(Supplied material begins)

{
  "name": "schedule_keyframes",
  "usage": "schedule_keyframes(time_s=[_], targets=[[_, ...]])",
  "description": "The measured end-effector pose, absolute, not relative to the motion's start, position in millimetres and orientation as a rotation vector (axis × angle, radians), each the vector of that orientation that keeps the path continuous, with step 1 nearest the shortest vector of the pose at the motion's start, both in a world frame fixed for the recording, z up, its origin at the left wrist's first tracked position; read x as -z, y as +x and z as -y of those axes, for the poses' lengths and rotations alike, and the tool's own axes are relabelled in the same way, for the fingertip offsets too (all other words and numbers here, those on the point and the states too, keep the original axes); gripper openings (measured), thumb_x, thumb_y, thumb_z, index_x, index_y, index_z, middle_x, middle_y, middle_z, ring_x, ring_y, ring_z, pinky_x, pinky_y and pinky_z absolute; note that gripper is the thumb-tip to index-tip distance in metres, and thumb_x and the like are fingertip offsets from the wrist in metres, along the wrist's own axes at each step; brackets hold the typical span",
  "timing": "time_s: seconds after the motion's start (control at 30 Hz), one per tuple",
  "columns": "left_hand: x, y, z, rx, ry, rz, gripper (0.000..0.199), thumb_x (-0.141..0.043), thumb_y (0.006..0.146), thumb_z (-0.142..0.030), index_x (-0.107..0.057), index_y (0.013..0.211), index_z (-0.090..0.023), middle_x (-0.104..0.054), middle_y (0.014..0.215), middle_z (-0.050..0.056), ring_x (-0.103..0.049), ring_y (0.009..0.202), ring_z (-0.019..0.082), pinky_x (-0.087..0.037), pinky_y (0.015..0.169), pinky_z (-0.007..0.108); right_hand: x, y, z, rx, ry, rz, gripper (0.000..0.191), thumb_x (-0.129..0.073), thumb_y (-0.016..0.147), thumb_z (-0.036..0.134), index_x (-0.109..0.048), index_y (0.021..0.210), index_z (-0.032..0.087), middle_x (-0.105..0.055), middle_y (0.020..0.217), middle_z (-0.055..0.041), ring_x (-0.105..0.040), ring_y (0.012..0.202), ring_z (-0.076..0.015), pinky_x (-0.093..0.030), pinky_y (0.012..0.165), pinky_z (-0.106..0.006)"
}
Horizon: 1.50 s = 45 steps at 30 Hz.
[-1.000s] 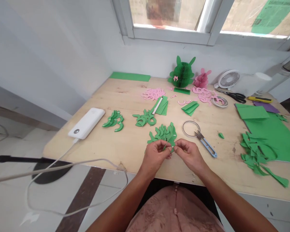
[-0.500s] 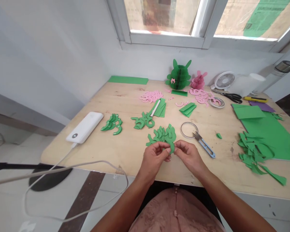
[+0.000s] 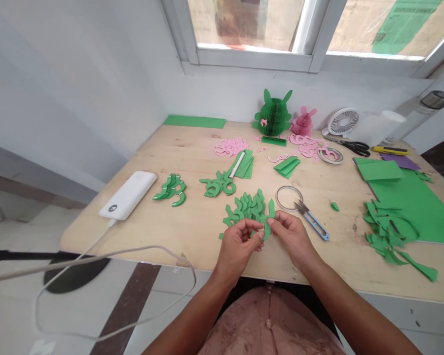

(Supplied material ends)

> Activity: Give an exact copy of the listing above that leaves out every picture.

> Reply to the exercise:
{
  "name": "schedule_keyframes",
  "usage": "schedule_keyframes(time_s=[_], targets=[[_, ...]])",
  "description": "The measured end-effector pose, absolute, not relative to the motion's start, position in millimetres and orientation as a rotation vector (axis × angle, radians), each the vector of that orientation that keeps the path continuous, with step 1 nearest the shortest vector of the pose at the motion's start, both in a world frame fixed for the recording, z up, its origin at the left wrist's first tracked position; read x as -z, y as +x and z as -y of those axes, for the poses' lengths and rotations alike, and the tool's own axes are relabelled in the same way, for the fingertip offsets too (all other words and numbers here, those on the point and the states too, keep the original axes); gripper openings (measured), thumb_x, thumb_y, thumb_z, index_x, index_y, index_z, middle_x, middle_y, middle_z, ring_x, ring_y, ring_z, pinky_x, pinky_y and pinky_z absolute; note that gripper is the thumb-tip to index-tip distance in metres, and thumb_x and the like are fingertip offsets from the wrist in metres, along the wrist's own axes at each step; brackets hold the typical span",
  "timing": "time_s: seconds after the motion's start (control at 30 Hz), one per tuple",
  "columns": "left_hand: x, y, z, rx, ry, rz, gripper (0.000..0.199), thumb_x (-0.141..0.043), thumb_y (0.006..0.146), thumb_z (-0.142..0.030), index_x (-0.107..0.057), index_y (0.013..0.211), index_z (-0.090..0.023), middle_x (-0.104..0.054), middle_y (0.014..0.215), middle_z (-0.050..0.056), ring_x (-0.103..0.049), ring_y (0.009..0.202), ring_z (-0.019..0.082), pinky_x (-0.087..0.037), pinky_y (0.015..0.169), pinky_z (-0.007..0.108); right_hand: x, y, z, rx, ry, rz, gripper (0.000..0.191), thumb_x (-0.129..0.073), thumb_y (-0.016..0.147), thumb_z (-0.036..0.134), index_x (-0.109..0.048), index_y (0.021..0.210), index_z (-0.032..0.087), middle_x (-0.105..0.055), middle_y (0.020..0.217), middle_z (-0.055..0.041), ring_x (-0.105..0.040), ring_y (0.012..0.202), ring_z (-0.076..0.015), pinky_x (-0.093..0.030), pinky_y (0.012..0.165), pinky_z (-0.106..0.006)"
}
Horizon: 1.50 s = 45 steps at 30 Hz.
[-1.000s] 
[-0.500s] 
[+0.000s] 

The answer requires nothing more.